ABSTRACT

The section at El Kef (NW Tunisia) has been selected as the stratotype of the K/T boundary. It offers exceptional conditions for a very accurate study of the biological crisis. Three events can be identified from geochimical and paleontological studies. Two of them developed over long periods of time: a marine regression and a climatic cooling. The third one is a cosmic catastrophe characterized by the presence of cosmic material (Iridium, Ni-rich spinels…) in a thin millimetric brown-reddish layer (goethite). This layer is now considered as the K/T boundary. The marine regression produced gradual changes in the planktonic assemblages and favoured the development of taxa adapted for shallow waters. The climatic change modified the composition of terrestrial supply (spores and pollen grains); tropical taxa gradually decrease in number till total extinction and are replaced by taxa with more European affinities. The cosmic event produced the most dramatic effects: immediately above the goethite layer, 90 to 95 % of marine populations with carbonate tests are missing.

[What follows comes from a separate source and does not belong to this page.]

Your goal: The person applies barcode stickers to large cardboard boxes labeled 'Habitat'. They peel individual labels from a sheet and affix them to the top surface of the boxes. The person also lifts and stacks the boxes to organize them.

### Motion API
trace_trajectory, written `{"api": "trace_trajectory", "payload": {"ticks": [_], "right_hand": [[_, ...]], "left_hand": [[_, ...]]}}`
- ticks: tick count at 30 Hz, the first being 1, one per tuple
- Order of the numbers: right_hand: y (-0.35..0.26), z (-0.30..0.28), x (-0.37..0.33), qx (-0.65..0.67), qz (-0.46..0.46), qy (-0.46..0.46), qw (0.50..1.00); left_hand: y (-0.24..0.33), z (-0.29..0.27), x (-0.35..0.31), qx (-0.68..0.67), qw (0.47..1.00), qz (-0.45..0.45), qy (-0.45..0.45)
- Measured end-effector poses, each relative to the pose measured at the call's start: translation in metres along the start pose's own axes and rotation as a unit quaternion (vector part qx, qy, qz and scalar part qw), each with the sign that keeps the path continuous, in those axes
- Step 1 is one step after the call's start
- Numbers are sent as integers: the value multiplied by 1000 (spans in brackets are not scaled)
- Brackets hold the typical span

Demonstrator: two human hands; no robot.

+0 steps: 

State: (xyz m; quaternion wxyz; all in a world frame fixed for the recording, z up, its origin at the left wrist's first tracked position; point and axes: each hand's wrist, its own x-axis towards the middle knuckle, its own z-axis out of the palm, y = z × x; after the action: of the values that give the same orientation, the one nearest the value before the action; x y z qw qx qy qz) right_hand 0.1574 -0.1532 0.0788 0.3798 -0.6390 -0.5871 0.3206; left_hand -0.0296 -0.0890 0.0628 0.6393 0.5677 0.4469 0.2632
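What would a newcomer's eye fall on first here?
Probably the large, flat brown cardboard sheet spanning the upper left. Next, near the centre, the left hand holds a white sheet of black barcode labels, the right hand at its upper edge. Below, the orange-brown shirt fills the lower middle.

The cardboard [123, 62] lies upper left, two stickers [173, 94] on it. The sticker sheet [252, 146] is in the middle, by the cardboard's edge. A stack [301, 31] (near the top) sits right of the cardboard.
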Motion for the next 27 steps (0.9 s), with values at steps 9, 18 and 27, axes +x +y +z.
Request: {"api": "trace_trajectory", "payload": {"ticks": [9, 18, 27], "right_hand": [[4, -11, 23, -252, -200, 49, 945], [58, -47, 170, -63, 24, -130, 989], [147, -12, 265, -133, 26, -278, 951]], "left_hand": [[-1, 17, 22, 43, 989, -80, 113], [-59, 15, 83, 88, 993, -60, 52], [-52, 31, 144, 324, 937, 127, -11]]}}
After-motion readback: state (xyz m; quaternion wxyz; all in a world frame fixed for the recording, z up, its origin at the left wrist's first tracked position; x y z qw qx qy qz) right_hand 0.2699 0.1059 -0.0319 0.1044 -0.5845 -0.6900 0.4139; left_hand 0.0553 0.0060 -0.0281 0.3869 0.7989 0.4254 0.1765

The remaining 5 to 10 % get progressively extinct in the above 10 cm marly sediments. Ante-crisis conditions are recovered about two meters above the boundary. On the contrary, dinoflagellates, algae with a chitinous cyst, seem much less affected by the K-T event. Continental palynoflora are also seriously disturbed by the K-T boundary: in the first centimeters above the boundary their rate of extinction is about hundred times higher than observed in the upper Maastrichtian. However, many taxa survived. The most widely accepted hypothesis is that the large quantity of dust produced by the cosmic collision resulted in the absorption of solar radiations and the reduction of photosynthesis. However, this very attractive hypothesis does not fit El Kef observations: the absorption of solar light should have also dramatically affected dinoflagellates. This is not what we observe. Data suggest that, in addition to the reduction of photosynthesis, the cosmic event produced chemical conditions in the ocean which disturbed the formation process of calcareous tests.